Write out again, exactly, the lines below starting at the one with "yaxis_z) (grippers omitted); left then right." and ending at the one with "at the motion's".

=-=-=-=-=

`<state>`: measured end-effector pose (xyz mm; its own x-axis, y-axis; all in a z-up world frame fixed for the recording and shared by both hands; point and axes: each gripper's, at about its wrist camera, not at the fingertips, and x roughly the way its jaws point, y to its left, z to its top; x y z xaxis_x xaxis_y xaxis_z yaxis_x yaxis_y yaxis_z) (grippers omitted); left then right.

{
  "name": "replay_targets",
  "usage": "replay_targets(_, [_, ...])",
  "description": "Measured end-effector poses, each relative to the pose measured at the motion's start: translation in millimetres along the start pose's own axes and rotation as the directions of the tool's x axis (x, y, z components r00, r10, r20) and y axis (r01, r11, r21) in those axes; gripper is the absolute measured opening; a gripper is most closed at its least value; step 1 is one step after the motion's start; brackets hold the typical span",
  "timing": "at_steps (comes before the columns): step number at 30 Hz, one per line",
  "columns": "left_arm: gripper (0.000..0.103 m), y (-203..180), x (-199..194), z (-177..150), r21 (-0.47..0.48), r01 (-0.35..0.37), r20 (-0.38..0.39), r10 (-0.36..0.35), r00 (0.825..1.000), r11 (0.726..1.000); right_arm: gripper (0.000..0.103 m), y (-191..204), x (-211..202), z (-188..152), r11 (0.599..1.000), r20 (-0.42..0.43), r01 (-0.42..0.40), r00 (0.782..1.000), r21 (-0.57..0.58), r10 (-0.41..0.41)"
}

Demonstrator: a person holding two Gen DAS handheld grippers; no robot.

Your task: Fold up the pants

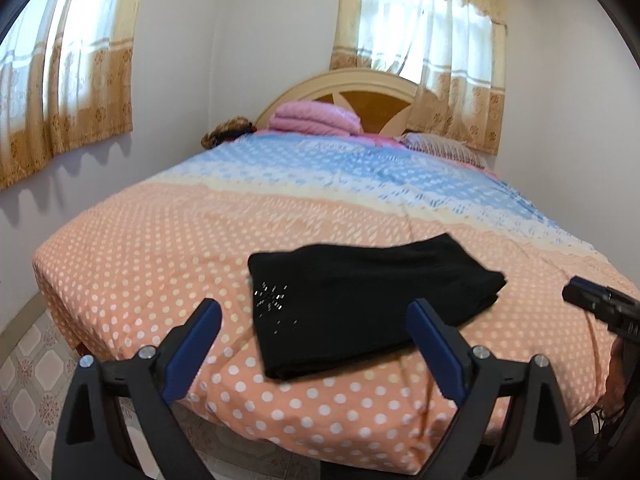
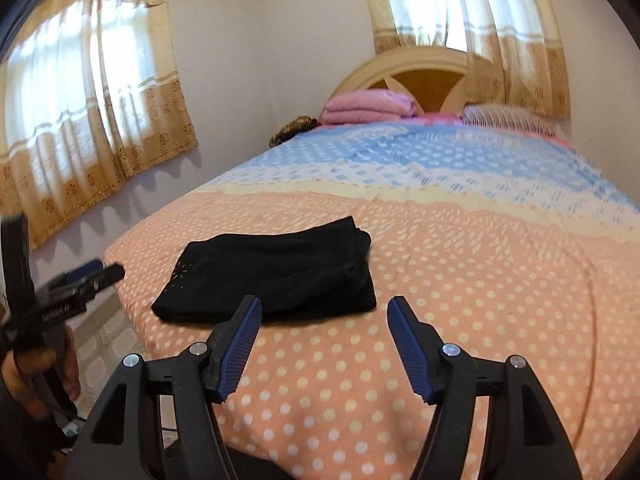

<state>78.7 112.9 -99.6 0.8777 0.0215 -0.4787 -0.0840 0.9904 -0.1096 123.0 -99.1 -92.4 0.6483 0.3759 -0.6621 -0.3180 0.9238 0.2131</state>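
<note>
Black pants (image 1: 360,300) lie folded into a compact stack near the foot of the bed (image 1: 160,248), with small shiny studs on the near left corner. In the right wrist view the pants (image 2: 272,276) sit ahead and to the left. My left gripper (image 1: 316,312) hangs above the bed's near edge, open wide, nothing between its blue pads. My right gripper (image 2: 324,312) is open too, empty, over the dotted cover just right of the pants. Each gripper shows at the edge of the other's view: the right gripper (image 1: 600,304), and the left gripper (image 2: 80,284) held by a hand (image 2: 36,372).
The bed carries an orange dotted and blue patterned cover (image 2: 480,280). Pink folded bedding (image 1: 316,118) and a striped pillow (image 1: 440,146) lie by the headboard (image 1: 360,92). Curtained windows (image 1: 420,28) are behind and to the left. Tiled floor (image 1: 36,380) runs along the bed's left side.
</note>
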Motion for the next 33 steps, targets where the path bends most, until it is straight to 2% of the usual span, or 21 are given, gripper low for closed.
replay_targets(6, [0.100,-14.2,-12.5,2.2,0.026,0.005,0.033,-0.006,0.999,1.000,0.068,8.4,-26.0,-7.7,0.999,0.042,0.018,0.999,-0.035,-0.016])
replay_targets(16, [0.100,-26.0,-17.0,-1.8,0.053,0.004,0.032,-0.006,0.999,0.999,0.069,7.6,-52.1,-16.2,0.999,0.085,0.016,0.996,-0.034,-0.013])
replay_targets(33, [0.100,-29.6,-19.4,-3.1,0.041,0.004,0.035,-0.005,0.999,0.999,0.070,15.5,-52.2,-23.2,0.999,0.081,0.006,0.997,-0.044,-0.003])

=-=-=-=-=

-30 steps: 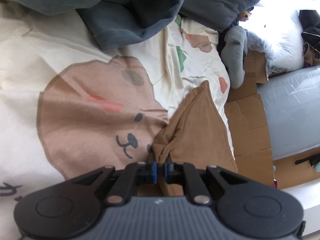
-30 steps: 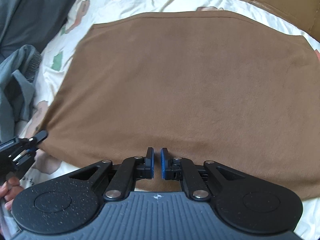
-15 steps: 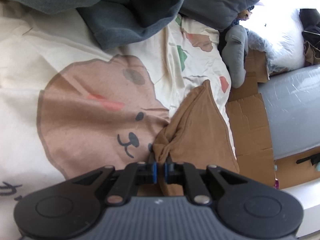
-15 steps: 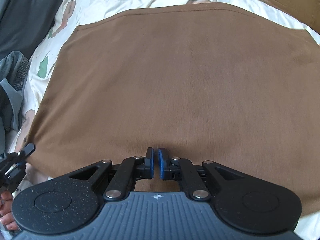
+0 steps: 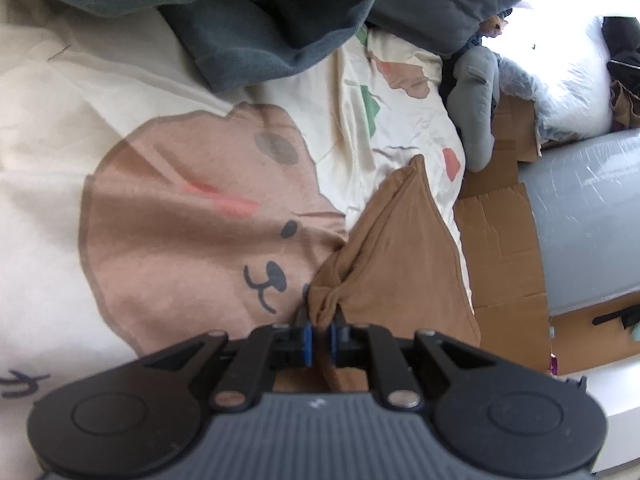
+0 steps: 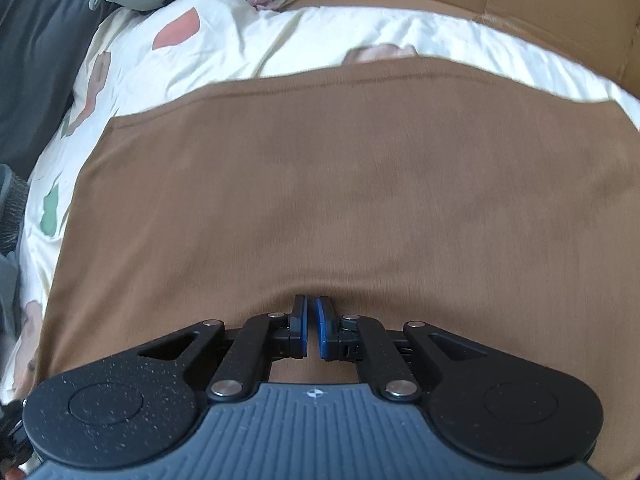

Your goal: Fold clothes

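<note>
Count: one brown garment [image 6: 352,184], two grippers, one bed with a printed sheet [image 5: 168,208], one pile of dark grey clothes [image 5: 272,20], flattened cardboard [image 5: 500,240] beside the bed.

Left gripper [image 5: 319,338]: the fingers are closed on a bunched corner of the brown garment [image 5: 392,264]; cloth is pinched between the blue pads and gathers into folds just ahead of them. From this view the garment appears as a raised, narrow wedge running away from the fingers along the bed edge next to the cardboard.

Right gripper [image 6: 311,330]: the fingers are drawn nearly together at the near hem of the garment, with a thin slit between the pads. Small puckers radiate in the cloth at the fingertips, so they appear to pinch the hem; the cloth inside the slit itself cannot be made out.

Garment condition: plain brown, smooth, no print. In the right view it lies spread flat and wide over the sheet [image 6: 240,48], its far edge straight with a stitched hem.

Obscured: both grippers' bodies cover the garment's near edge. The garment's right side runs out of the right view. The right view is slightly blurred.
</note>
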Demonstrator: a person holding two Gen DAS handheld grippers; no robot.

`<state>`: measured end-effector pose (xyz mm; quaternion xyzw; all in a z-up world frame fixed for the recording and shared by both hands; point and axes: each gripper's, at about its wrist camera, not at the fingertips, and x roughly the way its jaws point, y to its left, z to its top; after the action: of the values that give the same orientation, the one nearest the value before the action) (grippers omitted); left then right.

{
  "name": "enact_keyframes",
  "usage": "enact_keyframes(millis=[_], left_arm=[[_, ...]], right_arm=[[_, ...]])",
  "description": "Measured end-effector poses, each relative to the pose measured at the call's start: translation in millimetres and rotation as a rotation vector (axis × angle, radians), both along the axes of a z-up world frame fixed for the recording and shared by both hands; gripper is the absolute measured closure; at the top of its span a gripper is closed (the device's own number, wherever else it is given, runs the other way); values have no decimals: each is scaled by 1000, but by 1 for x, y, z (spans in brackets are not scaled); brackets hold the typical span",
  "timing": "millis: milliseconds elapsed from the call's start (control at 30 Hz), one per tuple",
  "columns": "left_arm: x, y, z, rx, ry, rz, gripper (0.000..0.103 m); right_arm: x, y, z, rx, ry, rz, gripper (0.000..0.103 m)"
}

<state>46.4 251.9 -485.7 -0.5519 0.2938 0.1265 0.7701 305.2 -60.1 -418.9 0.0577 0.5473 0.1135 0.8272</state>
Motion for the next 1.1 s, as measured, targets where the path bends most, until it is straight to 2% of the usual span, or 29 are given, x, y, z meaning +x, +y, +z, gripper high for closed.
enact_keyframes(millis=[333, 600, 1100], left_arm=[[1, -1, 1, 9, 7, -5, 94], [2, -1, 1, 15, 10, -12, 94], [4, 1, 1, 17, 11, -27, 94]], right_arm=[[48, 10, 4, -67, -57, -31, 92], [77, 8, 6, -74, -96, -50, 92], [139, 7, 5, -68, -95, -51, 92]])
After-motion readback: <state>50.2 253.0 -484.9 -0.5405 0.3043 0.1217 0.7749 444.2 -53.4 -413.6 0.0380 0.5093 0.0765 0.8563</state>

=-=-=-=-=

◆ **ANSWER FOR THE TASK**:
`<state>`: measured end-effector pose (xyz mm; its own x-axis, y-axis; all in a z-up world frame fixed for the recording and shared by both hands; point and axes: each gripper's, at about its wrist camera, not at the fingertips, and x roughly the way its jaws point, y to its left, z to its top; x y z xaxis_x xaxis_y xaxis_z yaxis_x yaxis_y yaxis_z) (grippers omitted); left then right.

{
  "name": "replay_targets",
  "usage": "replay_targets(_, [_, ...])",
  "description": "Measured end-effector poses, each relative to the pose measured at the motion's start: translation in millimetres along the start pose's own axes and rotation as the directions of the tool's x axis (x, y, z components r00, r10, r20) and y axis (r01, r11, r21) in those axes; gripper is the absolute measured opening; a gripper is most closed at its least value; step 1 is one step after the motion's start; brackets hold the typical span",

Nothing else goes in the answer.